Hotel Samsara (tylko dla dorosłych)
Rozczuleni, stęsknieni,
rozchichrani, spragnieni,
meldujemy się w hoteliku.
Mamy wielkie nadzieje,
wiatr pomyślny nam wieje,
pięknych marzeń i planów bez liku.
W tropikalnej pogodzie
słońce sprzyja urodzie
i duchowo się człowiek podciąga!
Dobra karma się kręci,
wspólna przyszłość nas nęci,
nagle trach!
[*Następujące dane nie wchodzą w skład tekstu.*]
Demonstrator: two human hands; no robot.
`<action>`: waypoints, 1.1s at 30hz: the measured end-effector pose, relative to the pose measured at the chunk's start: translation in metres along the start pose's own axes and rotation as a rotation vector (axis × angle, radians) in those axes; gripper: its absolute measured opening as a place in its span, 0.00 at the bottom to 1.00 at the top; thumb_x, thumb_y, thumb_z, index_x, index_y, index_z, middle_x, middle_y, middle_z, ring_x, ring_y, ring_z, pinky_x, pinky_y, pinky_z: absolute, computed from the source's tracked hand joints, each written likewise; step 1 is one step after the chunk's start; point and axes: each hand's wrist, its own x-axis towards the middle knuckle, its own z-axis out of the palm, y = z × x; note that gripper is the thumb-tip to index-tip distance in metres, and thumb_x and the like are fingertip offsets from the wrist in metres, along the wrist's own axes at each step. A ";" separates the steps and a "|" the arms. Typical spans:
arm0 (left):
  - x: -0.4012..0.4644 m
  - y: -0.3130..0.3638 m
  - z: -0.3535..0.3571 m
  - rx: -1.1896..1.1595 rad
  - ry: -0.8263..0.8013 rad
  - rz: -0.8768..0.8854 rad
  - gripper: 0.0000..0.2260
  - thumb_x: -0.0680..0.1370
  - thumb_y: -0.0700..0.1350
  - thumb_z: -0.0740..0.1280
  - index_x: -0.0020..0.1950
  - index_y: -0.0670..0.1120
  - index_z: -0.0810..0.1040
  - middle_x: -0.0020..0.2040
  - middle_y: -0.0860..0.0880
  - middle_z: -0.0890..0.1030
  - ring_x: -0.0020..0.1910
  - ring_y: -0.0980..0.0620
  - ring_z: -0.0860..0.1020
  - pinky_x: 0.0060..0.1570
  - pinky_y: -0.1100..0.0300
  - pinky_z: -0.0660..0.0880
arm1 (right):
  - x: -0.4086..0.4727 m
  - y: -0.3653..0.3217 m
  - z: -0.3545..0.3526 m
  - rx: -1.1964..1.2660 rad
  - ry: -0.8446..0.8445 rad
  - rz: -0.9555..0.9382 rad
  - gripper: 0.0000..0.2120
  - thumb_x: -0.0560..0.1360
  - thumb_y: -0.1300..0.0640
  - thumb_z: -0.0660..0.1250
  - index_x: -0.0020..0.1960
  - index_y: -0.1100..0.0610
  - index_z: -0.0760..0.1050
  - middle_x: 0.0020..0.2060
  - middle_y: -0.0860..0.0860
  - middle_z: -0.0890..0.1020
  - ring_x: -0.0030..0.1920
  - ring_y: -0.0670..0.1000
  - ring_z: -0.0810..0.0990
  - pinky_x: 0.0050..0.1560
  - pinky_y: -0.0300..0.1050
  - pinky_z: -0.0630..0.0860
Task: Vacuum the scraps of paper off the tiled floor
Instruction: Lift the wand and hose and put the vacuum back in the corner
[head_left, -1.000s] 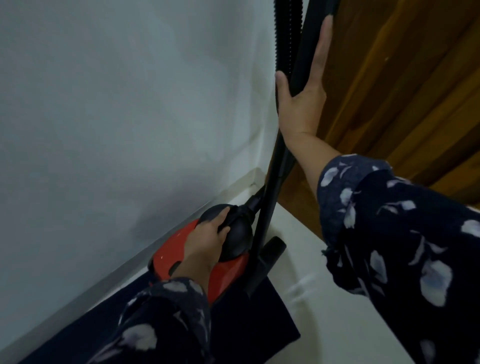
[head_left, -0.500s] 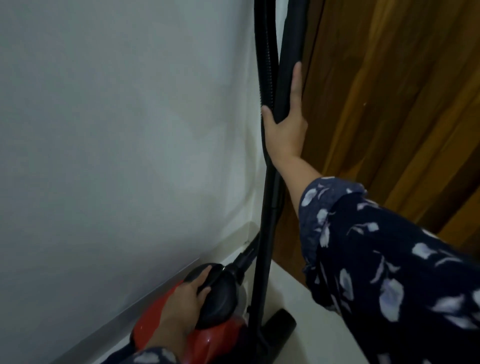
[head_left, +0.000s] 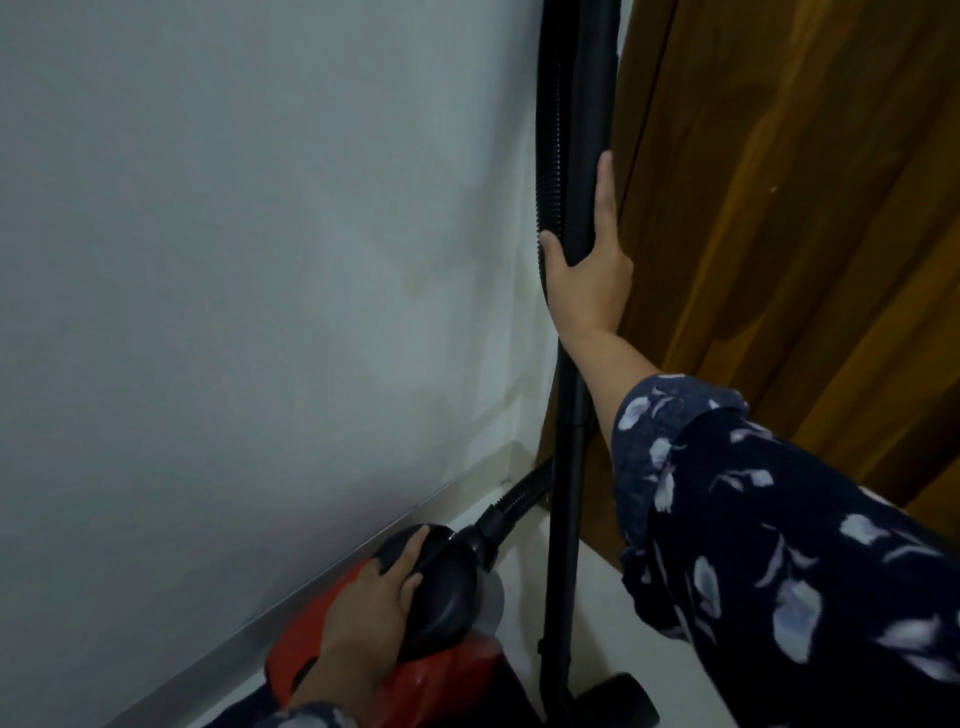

I dostaje człek z drąga!
W Hoteliku Samsara powiedziałeś mi „nara”,
wyzyskując cynicznie me chuci.
Za to spotka cię kara,
prawda to jak świat stara,
ty nie wrócisz,
lecz karma powróci!
Zrozpaczona, zmieniona,
zaryczana, zgubiona,
w innym dziś będę spać hoteliku.
Koniec wielkich nadziei,
znowu nic się nie klei,
guzik z marzeń i smutek tropików.
Niebo czarne nade mną,
monsun łez strugą ciemną
znów zalewa dziewczęce me liczko.
Serce krwawi w plecaku,
jutro znowu na szlaku,
och, nie łatwo dziś być podróżniczką!
W Hoteliku Samsara powiedziałeś mi „nara”,
wyzyskując cynicznie me chuci.
Za to spotka cię kara,
prawda to jak świat stara,
ty nie wrócisz,
lecz karma powróci!
Stary, gruby, znudzony
i miażdżycą zmiażdżony,
wrócisz kiedyś tu do hoteliku,
gdzie ostatkiem młodości
z mej zakpiłeś miłości
i rzuciłeś na pastwę tropików.
Ja zaś z nowym kochankiem
szastać będę swym wiankiem,
ciało gnąc w dzikim tańcu tantrycznym.
Będę ćwiczyć asany,
śmiejąc się, ukochany,
z moich w stronę twą skłonów psychicznych.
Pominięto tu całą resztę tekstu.